[Activity]
Starting with the first line below, reproduce each line exactly until you have included the one bearing "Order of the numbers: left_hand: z".

[Dataset content]
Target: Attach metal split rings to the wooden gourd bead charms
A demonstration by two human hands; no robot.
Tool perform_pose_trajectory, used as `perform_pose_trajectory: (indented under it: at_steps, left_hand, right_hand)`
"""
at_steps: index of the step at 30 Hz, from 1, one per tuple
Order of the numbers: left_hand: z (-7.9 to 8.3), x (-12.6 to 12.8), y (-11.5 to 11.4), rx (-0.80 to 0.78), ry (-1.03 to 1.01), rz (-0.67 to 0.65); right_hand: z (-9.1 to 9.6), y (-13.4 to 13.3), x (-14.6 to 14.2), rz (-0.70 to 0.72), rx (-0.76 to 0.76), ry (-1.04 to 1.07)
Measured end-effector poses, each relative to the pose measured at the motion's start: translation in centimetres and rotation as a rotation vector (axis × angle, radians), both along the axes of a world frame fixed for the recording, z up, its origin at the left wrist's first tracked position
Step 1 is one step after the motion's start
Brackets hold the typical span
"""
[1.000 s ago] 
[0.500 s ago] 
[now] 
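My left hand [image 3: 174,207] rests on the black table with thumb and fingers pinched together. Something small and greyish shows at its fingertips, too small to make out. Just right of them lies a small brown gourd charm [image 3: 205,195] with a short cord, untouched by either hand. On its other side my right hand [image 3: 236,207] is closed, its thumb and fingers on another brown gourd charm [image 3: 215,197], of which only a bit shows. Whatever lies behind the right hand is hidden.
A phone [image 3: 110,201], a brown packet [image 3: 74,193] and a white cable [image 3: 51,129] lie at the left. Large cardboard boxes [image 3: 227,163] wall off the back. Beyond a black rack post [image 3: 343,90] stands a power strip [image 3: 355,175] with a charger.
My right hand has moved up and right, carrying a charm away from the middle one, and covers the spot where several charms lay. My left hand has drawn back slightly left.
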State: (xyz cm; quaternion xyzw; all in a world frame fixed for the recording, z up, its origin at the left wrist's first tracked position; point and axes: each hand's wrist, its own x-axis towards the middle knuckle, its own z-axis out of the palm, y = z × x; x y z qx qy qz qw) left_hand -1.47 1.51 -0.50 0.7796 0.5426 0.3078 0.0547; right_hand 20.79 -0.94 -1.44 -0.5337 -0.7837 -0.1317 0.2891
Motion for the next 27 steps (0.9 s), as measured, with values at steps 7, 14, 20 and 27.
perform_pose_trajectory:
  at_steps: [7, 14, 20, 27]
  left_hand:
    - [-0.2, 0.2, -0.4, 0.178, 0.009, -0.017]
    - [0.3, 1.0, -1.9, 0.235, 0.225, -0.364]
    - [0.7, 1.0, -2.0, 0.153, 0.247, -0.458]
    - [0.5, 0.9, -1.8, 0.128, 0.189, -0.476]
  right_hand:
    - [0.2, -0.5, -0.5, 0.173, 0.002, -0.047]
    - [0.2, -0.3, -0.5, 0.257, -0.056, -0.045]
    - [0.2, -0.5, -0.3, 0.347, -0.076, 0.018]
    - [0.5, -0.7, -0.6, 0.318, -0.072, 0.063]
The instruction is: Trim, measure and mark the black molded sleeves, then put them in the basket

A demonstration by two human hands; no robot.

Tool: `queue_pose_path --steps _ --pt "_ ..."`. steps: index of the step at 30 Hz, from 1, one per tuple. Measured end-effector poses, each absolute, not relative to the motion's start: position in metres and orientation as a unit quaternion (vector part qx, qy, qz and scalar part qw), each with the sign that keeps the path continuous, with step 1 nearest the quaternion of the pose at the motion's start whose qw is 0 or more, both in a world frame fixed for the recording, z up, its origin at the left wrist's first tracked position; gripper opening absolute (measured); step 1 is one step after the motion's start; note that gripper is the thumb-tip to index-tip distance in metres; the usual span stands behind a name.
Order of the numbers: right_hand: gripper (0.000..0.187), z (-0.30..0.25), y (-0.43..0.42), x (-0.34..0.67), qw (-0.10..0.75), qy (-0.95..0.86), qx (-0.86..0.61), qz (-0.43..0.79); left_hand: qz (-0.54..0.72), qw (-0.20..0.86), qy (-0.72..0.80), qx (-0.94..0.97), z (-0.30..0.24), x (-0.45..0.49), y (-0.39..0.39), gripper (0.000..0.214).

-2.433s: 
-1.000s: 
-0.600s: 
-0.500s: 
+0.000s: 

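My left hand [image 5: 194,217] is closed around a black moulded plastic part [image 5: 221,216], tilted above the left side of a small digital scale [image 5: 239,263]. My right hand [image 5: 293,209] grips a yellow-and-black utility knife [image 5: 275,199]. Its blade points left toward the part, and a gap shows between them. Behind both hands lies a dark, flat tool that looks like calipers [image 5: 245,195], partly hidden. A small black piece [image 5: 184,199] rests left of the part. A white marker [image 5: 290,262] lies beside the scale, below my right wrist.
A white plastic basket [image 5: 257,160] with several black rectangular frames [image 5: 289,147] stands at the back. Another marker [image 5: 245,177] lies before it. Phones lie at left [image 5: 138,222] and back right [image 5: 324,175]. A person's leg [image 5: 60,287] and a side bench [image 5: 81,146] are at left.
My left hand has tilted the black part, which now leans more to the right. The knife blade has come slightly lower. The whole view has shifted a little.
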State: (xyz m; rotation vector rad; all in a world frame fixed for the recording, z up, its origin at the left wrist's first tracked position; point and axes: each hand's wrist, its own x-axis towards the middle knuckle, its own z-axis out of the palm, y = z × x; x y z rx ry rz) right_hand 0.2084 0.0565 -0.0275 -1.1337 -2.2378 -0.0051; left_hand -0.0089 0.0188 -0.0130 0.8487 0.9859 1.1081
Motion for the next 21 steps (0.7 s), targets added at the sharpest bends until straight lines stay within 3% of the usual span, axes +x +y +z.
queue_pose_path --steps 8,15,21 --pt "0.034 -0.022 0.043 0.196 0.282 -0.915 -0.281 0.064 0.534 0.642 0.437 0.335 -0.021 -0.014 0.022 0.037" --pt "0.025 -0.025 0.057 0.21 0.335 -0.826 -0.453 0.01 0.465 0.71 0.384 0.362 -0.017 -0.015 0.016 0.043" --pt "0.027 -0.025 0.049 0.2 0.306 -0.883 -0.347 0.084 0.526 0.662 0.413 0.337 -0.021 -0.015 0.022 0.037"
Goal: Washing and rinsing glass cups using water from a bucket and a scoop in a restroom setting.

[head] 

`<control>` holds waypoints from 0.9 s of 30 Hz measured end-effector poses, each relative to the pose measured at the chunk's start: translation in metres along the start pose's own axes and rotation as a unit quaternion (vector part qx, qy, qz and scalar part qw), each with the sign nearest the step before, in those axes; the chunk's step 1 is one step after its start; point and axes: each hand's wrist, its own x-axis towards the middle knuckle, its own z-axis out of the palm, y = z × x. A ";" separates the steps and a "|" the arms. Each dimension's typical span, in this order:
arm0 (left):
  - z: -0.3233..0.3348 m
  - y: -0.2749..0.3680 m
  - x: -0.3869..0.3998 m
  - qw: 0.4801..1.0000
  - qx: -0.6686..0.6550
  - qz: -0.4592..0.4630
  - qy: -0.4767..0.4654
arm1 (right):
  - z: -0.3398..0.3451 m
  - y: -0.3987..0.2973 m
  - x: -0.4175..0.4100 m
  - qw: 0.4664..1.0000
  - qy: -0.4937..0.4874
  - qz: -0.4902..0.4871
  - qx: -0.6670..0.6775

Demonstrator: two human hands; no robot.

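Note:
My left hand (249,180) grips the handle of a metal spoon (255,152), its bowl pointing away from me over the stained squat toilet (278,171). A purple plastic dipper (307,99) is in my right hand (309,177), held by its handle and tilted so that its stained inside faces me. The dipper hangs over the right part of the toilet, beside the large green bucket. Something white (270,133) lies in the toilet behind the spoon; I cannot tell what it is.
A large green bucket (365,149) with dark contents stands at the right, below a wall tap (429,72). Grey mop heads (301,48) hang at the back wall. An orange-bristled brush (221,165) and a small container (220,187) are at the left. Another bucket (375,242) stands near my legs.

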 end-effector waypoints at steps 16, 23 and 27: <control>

[Result for this exercise]
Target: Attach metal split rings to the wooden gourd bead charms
A demonstration by two human hands; no robot.
Tool perform_pose_trajectory, used as `perform_pose_trajectory: (indented under it: at_steps, left_hand, right_hand)`
"""
at_steps: index of the step at 30 Hz, from 1, one per tuple
Order of the numbers: left_hand: z (-7.9 to 8.3), x (-12.6 to 12.8), y (-11.5 to 11.4), rx (-0.80 to 0.78), ry (-1.03 to 1.01), rz (-0.67 to 0.65); right_hand: z (-9.1 to 9.6), y (-13.4 to 13.3), x (-14.6 to 14.2), rz (-0.70 to 0.72), rx (-0.76 to 0.76), ry (-1.04 to 1.07)

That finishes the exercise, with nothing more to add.